Behoben wurden außerdem 12 Fehler in Apples Webkit-Technologie, die im Safari-Browser sowohl unter iOS als auch unter MacOS zum Einsatz kommt. Ein weiterer Fehler im Kernel wurde durch eine Use-After-Free-Schwachstelle verursacht und konnte ebenfalls zur Ausführung von Code genutzt werden.

Vim stürzt ab

Einen kleineren Fehler gibt es in Vim, mit einer speziell präparierten Datei soll das Programm gezielt zum Absturz gebracht werden können. Die libarchive-Bibliothek kann durch einen Buffer-Overflow dazu genutzt werden, beliebigen Code auszuführen.

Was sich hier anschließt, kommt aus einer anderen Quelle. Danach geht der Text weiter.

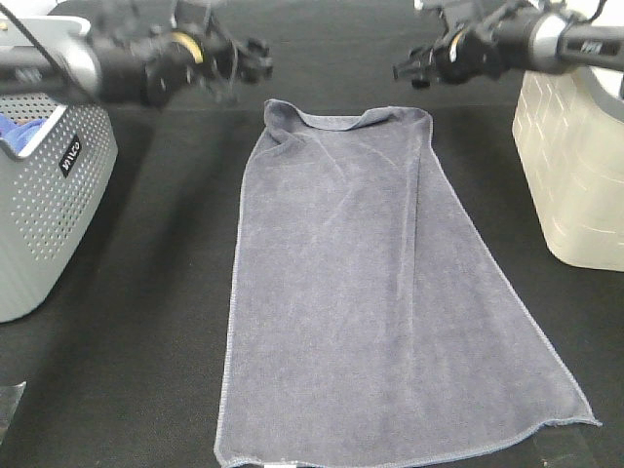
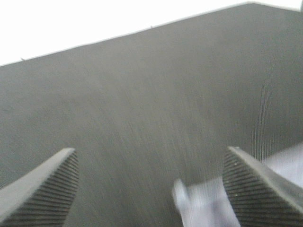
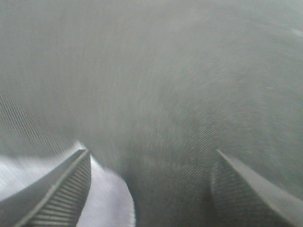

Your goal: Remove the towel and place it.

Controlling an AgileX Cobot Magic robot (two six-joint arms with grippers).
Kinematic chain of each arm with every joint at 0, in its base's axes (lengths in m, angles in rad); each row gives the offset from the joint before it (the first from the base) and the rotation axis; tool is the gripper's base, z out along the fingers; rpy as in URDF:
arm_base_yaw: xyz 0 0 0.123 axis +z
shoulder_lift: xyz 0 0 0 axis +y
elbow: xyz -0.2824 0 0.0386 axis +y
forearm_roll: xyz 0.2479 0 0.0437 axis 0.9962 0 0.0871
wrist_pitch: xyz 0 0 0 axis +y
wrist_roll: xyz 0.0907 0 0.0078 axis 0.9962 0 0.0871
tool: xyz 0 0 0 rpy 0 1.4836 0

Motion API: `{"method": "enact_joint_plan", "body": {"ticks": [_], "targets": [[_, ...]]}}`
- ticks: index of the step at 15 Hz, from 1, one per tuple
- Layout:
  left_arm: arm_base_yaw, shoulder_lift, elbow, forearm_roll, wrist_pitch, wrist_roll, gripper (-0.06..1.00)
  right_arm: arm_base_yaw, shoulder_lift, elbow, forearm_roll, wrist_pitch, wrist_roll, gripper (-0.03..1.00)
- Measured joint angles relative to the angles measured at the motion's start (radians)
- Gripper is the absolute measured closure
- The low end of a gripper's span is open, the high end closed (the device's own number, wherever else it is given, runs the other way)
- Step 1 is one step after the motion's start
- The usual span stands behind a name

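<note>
Looking done: towel [image 1: 390, 312] lies flat on the bench [image 1: 166, 322], left tool [image 1: 255, 60] and right tool [image 1: 408, 70] both wide open, empty, above its far corners.

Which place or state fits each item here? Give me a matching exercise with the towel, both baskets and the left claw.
Column 1:
1. towel
2. grey perforated basket
3. cream basket
4. left claw

Column 2:
A. at the table's right edge
B. open, holding nothing
C. spread flat on the black table
D. at the left edge, blue cloth inside

Pairs: 1-C, 2-D, 3-A, 4-B
</note>
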Motion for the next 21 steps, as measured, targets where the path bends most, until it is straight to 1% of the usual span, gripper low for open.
{"method": "enact_joint_plan", "body": {"ticks": [1,3,4,7,9,11,12,14,15,16,18,19,20,21], "targets": [[0.0,-0.046,-0.001,-0.007,0.057,0.0,0.18,0.0,-0.035,0.0,0.057,0.042,0.0,0.29],[0.0,-0.139,-0.002,-0.013,0.217,0.0,0.2,0.002,-0.101,0.0,0.17,0.157,-0.024,0.29],[0.0,-0.177,-0.002,-0.017,0.323,0.0,0.21,0.006,-0.138,0.0,0.222,0.222,-0.072,0.29],[0.0,-0.288,-0.002,-0.02,0.657,0.0,0.21,0.038,-0.229,-0.001,0.375,0.404,-0.29,0.28],[0.0,-0.38,-0.002,-0.022,0.897,0.0,0.21,0.05,-0.295,-0.001,0.497,0.586,-0.386,0.28],[0.0,-0.466,-0.002,-0.023,1.087,0.0,0.21,0.05,-0.352,-0.001,0.561,0.753,-0.408,0.28],[0.0,-0.526,-0.002,-0.024,1.224,0.0,0.21,0.05,-0.392,-0.003,0.594,0.874,-0.413,0.28],[0.0,-0.597,-0.002,-0.024,1.376,0.0,0.21,0.05,-0.434,-0.003,0.613,0.999,-0.42,0.28],[0.0,-0.619,-0.002,-0.022,1.425,0.0,0.21,0.05,-0.451,-0.003,0.614,1.023,-0.42,0.28],[0.0,-0.644,-0.002,-0.018,1.451,0.0,0.21,0.05,-0.467,-0.003,0.614,1.027,-0.42,0.28],[0.0,-0.677,0.001,0.001,1.457,0.0,0.21,0.05,-0.51,0.041,0.625,1.027,-0.42,0.28],[0.0,-0.702,0.024,0.002,1.458,0.0,0.21,0.05,-0.542,0.087,0.632,1.027,-0.42,0.28],[0.0,-0.73,0.053,0.002,1.458,0.0,0.21,0.05,-0.595,0.165,0.634,1.027,-0.42,0.28],[0.0,-0.774,0.103,0.002,1.458,0.0,0.21,0.05,-0.634,0.216,0.634,1.03,-0.42,0.28]]}}
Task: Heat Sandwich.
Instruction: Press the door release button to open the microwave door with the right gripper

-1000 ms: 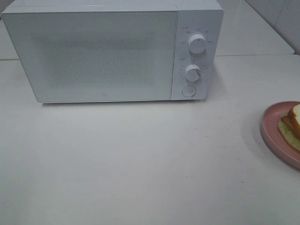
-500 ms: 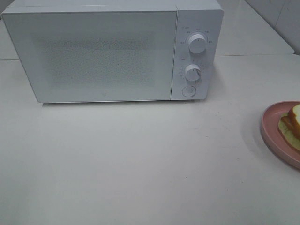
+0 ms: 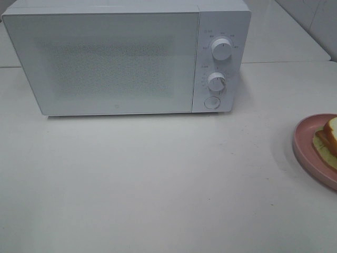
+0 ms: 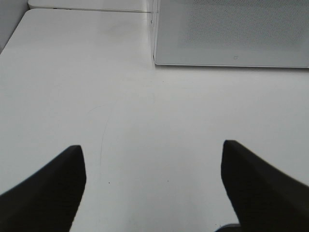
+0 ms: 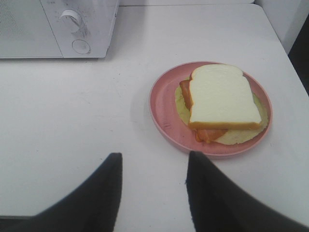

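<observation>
Treat the sandwich (image 5: 219,99) as light, soft and loosely stacked. Pinched directly, the bread would likely squash and the layers slide apart, so you are probably better off taking the pink plate (image 5: 161,104) by its rim. The plate looks stiff and smooth, so it may slip in a shallow grip. Bite well over the edge and keep it level, since nothing holds the sandwich in place on it. The stretch of rim nearest the right fingers (image 5: 96,193) looks the easiest place to take hold.

The sandwich lies flat on that plate, which sits on the desk (image 3: 158,179) to the right of the microwave (image 3: 105,58) and well apart from it, just ahead of the right fingers. Its top slice is white bread with a thin tan crust. An orange-brown layer pokes out beneath it on two sides, and a pale yellow-green layer spreads wider than the bread underneath.

Your right fingers stand moderately apart with nothing between them, above bare desk just short of the plate. Your left fingers (image 4: 53,188) are spread wide and empty, facing the lower corner of the microwave, whose door is shut.
</observation>
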Controlling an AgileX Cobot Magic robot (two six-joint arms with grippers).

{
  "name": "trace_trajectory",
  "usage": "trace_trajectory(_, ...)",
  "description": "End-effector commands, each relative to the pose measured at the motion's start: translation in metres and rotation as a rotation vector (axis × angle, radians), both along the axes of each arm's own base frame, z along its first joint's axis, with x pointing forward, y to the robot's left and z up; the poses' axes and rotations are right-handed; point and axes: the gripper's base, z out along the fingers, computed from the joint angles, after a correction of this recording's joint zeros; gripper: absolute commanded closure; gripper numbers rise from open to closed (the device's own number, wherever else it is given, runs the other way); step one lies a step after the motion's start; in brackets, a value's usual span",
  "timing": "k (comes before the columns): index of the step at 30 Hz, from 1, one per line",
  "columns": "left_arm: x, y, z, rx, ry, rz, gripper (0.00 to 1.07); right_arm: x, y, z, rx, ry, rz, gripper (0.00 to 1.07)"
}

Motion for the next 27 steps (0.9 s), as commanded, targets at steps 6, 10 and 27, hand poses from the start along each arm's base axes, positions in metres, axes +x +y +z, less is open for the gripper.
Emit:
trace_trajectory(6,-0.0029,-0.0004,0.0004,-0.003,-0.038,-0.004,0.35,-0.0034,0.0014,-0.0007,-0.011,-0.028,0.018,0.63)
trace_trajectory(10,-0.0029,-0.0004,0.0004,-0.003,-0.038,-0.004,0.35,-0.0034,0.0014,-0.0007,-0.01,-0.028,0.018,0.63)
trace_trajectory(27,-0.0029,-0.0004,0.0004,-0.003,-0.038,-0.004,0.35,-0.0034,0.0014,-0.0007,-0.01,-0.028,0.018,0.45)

Unter iOS kann ein Fehler in der Auto-Unlock-Funktion dazu führen, dass das Gerät auch entsperrt wird, wenn der Nutzer die Apple Watch nicht am Handgelenkt trägt. Ein Denial-of-Service-Fehler liegt in der Kontakte-App vor, durch spezielle Kontakteinträge lässt sich die App zum Absturz bringen.

Viele der Sicherheitslücken wurden auf dem Pwnfest 2016 gefunden und an Apple gemeldet, beteiligt waren unter anderem Googles Project Zero und das chinesische Team Pangu.